Exercise directions:
Verbatim, and with nothing else, reproduce the data below from its first line through the line containing "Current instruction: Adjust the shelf".
'''
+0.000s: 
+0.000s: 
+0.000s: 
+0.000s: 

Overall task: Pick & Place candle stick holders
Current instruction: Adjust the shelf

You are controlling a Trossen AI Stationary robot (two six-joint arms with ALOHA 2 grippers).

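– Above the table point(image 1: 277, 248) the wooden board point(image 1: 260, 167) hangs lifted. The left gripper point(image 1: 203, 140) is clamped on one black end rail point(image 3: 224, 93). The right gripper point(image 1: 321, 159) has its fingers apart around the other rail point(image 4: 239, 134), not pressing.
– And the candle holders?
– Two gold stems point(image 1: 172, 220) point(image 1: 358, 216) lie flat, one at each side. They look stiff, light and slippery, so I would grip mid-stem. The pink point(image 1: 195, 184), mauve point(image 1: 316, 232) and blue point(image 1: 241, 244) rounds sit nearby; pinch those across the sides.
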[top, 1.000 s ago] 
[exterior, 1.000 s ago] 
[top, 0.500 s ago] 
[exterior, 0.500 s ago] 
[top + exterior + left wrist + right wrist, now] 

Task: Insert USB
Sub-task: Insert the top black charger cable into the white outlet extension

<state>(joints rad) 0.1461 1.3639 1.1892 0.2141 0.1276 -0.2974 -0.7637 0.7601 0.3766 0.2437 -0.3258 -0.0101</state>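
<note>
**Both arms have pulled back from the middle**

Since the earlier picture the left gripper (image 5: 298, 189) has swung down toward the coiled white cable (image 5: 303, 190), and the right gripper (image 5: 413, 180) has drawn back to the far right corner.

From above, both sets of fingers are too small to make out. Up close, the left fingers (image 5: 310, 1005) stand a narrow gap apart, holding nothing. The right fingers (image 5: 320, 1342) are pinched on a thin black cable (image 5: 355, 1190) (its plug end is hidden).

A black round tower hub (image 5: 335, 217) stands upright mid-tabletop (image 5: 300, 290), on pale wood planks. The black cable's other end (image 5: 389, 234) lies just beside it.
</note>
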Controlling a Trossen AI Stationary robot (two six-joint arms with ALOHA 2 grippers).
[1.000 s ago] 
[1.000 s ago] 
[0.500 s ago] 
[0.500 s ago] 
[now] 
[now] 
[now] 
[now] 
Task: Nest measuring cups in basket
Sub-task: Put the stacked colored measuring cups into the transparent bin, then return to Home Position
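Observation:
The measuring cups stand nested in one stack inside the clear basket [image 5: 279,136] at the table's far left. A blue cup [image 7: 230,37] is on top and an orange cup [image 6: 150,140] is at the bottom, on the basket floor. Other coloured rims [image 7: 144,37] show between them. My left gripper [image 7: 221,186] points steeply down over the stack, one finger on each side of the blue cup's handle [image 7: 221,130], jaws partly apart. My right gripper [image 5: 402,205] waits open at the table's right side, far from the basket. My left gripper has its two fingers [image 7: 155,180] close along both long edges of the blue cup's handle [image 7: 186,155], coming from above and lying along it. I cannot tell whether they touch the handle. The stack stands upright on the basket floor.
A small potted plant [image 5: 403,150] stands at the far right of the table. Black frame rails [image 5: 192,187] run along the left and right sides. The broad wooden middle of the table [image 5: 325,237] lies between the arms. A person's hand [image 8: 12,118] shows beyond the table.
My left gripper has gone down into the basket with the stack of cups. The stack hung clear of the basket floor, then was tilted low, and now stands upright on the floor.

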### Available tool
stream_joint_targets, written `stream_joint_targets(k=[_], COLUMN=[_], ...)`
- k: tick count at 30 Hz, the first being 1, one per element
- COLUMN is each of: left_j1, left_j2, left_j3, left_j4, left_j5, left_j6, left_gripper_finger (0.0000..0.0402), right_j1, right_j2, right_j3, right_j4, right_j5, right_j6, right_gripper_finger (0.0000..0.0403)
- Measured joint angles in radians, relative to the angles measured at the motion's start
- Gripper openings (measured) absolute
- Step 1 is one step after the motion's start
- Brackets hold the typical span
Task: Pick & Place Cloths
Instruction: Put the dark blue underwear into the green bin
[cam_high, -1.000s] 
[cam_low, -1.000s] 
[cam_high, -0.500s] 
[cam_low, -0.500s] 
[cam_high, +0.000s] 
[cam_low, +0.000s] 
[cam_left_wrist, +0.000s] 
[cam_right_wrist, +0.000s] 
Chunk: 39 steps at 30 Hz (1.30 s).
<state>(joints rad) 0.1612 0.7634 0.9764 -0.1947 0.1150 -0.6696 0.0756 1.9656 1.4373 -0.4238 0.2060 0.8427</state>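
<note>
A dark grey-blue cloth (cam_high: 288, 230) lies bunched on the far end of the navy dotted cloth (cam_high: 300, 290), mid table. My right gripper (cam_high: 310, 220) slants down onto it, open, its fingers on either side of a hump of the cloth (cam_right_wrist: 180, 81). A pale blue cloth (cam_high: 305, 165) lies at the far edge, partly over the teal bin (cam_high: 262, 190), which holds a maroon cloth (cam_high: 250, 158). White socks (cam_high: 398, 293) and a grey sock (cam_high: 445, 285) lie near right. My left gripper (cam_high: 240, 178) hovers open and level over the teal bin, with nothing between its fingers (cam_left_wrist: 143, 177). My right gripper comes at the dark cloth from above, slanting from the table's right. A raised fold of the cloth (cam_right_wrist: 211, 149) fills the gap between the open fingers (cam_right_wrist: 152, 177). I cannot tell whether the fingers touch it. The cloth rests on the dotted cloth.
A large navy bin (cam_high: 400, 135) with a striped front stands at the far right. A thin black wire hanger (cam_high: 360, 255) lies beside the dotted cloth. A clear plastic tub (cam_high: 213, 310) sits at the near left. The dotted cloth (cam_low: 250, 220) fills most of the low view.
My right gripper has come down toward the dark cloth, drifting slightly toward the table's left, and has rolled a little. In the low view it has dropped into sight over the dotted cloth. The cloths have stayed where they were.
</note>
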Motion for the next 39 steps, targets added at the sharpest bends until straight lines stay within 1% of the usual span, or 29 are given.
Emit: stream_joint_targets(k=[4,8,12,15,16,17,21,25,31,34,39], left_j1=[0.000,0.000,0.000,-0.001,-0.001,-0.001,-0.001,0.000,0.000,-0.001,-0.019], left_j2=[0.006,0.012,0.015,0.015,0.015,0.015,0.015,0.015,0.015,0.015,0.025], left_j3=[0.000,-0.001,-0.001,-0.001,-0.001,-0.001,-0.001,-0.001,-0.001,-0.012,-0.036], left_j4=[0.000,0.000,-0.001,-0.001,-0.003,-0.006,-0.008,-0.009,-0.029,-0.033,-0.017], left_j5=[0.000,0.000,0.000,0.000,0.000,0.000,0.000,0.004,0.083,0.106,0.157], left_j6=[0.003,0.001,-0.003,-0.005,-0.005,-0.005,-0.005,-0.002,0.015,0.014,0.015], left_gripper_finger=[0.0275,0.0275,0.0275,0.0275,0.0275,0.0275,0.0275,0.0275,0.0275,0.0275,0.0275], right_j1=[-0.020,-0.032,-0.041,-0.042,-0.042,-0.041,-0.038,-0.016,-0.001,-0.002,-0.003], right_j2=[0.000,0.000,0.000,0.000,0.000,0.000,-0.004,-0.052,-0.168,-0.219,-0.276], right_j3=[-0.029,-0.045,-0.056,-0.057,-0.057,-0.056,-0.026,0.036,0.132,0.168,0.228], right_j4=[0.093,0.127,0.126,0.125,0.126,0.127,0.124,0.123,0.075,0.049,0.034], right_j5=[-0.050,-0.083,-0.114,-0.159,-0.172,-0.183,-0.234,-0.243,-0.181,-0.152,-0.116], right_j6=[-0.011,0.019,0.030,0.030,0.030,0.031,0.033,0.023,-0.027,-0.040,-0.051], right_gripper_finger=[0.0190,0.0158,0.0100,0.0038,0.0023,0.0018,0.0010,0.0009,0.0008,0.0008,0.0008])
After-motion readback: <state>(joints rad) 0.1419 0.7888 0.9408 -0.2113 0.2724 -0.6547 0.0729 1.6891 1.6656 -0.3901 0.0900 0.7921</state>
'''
The answer:
+0.000s: 
+0.000s: 
+0.000s: 
+0.000s: 

Overall task: Pick & Place candle stick holders
Current instruction: Adjust the shelf

The output is complete as shown.